It's just horrible getting home from an event and not having anyone to talk to about it. Audrey and I went to a concert of one of her favorite singers tonight. She danced, sang along, and got her photo taken with Kimmy Schwimmy. I was somewhat surprised by all of the fathers there- I am mostly used to weekday playdates/classes where fathers are not present. I suppose at some point I'll get used to this.
The other day as I took apart her crib, I tried to calculate how many occasions there might be in her life where I'll have to take on a typically "fatherly" duty or task. Taking apart her crib and setting up her big girl bed. Check. I guess there's playing soccer- building with legos- two things you said you were going to do with her when you were interviewed for my baby shower. And I suppose it all culminates with that walk down the aisle. But I guess I'll find out the rest as I go along.
She is into hiding things lately Dan, which makes me think of a paper I wrote on the poet Louis Bogan in college when I studied American women poets. She wrote about hiding things as a child just for the gift of finding them later on. It is cute to watch her run off with something. And it stirs something in me too when I have asked her where something is and then later, I stumble upon it in some strange place.
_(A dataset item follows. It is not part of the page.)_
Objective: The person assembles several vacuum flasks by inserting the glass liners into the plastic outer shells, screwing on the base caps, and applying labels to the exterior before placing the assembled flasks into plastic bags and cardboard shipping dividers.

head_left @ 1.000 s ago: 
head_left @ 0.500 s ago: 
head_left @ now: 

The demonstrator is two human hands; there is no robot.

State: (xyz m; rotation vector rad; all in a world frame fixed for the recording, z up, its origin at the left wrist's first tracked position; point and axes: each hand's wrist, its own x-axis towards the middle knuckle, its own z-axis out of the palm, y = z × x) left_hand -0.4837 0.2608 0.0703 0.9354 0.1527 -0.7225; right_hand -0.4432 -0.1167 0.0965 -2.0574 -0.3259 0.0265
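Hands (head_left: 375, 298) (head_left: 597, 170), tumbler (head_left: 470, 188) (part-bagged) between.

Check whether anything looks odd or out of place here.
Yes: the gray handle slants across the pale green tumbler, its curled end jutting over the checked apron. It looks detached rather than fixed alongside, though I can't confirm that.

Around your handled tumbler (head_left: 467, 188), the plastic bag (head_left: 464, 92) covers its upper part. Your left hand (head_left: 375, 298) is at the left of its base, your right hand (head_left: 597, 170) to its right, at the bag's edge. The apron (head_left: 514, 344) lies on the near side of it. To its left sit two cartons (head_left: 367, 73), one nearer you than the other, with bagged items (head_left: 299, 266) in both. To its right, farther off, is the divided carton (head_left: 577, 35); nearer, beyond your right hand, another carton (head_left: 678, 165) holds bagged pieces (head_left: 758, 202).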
I sit down on the couch, sometimes there's a lump- a stuffed dog, under the cushion; a puzzle piece under my sheet; a whole cup of butterfly and heart shaped sequins from her craft box tossed into the plastic bag her new big girl mattress was standing up in in the hallway for a few weeks.
I've been feeling a bit stuck lately. I realize the "first year" had something that what follows does not. It was contained. It was "the first year," a countdown of days and holidays and anniversaries until that great and dreadful anniversary came again.
What lies afterwards is just open space. The rest of your life. Without. There are not as many "death-related" chores or paperwork. There is life. My "previous life," before this, appears now before me all the time like a time-lapse video. Flashes of mundane moments and close-ups of your face and body.
Strangely, I feel more comfortable lately in open space- outside. It feels like being indoors is just not large enough for the pain- as if it's a physical object. When I walk outside, there is room. I feel it can spread to the skies.
But another odd thing- nature doesn't look huge to me anymore. I feel like it's supposed to inspire me, or remind me of the majesty of creation, but everything actually looks really small these days. Even the NYC skyline looked like a miniature diorama the other day while we walked along the river. Like something from the opening credits of Mr. Roger's Neighborhood. I had to look back twice to be sure it really appeared that small. The only thing of majesty is the endless universe beyond this small planet.
And this interchange, this swapping of big and small realities, reminds me of another american woman poet, Dickinson, on whom I wrote my college thesis. In #352, she writes:
Perhaps I asked too large --
I take -- no less than skies --
For earths, grow thick as
Berries, in my native town --
My Basket holds-- just -- Firmaments --
Those -- dangle easy-- on my arm,
But smaller bundles -- Cram.
I realize lately that even though I had a strong faith and trusted God with my life, I never entrusted you to him. "Please take care of him," I ask now. That was my job for quite a while. Taking care of you. In the end I didn't get to do that at all. I packed your vitamins and gave you a coupon for the taxi to the airport. But I was not there when you needed me most. I was not there to suggest you not go out that far, or to keep my eyes on you if you did. I was not there to hold your hand while the life had just freshly left. I am sad lately that the first time I saw your body was ten whole days later.
It's silly really, but lately I also think a lot about how we would connect if there is an afterlife- if I live for fifty more years and do see you at the end of this bizarre journey- I try to understand how we would connect. We have been greatly separated. I am changed from the girl you knew before all of this. You, would be too. So I try to understand if there is a part of us- even in eternity- that would remain the same. That would be, of course, the soul. I think about my "self" as a child and whether or not there is a piece of me that is the same now. Is that piece more than just a compilation of memories in the brain? Will I still be "me" when I leave here and will you still be you? I recall a moment - when I was very young, I lay on my bed and placed my feet on the wall for some reason- taking a photograph of my little feet there, and saying to myself simply, "Here I am- remember this moment." And I do remember it, and it was as if I was attempting to send myself a message in the future- though I'm not sure what it was. "Here I am," is what I said.
I think though, what this thought process is all about in terms of grieving-
is the letting go.
It's about wondering, if I go on and subject myself to change and experience- (which in actuality, I cannot avoid anyway though I can go willingly or with burning blistering hands that cling to the doorknob)- will I still know you and you me. Where will I carry the love with me and will it be safe. I want to believe there is a special place where it can remain unchanged amidst all of life's other changes. I suppose that's part of what this "space for wordkeeping" is all about. Maybe it can be like a hidden pocket for treasured possessions, or reappear like the message I sent myself so many years ago, "Here I am- remember," or maybe it will surprise me in the end- like a gift, like those butterfly and heart shaped rainbow sequins our little girl spills and sprinkles behind a piece of furniture in a dimly lit hallway.